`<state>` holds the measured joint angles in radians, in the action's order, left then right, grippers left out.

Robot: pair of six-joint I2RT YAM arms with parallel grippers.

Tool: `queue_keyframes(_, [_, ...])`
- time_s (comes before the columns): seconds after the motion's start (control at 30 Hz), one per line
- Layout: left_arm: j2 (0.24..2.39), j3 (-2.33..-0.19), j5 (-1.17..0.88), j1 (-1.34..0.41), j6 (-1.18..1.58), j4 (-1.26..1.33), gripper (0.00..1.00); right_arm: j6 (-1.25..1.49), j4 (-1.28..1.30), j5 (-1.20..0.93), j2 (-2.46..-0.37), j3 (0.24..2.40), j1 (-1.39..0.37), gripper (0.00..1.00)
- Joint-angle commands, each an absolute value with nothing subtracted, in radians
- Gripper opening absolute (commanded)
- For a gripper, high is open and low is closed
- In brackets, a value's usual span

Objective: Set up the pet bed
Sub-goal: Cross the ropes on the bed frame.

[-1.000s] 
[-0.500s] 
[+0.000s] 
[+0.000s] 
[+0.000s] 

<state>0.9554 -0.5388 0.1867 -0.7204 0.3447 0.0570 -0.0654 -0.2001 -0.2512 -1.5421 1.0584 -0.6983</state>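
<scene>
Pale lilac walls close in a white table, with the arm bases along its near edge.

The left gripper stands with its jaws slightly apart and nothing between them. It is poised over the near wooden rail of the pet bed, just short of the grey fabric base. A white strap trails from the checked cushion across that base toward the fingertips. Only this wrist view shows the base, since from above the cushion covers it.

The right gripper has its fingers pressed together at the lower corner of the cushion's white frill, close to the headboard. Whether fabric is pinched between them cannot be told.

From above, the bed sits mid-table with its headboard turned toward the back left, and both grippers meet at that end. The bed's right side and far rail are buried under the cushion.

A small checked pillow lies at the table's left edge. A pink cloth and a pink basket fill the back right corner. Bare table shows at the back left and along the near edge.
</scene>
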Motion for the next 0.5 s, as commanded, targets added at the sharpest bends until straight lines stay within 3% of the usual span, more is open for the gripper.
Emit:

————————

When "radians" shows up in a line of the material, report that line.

`<state>` holds the measured joint angles in radians, in the action's order, left then right, grippers left out.
- Joint-angle commands, each an absolute value with nothing subtracted, in radians

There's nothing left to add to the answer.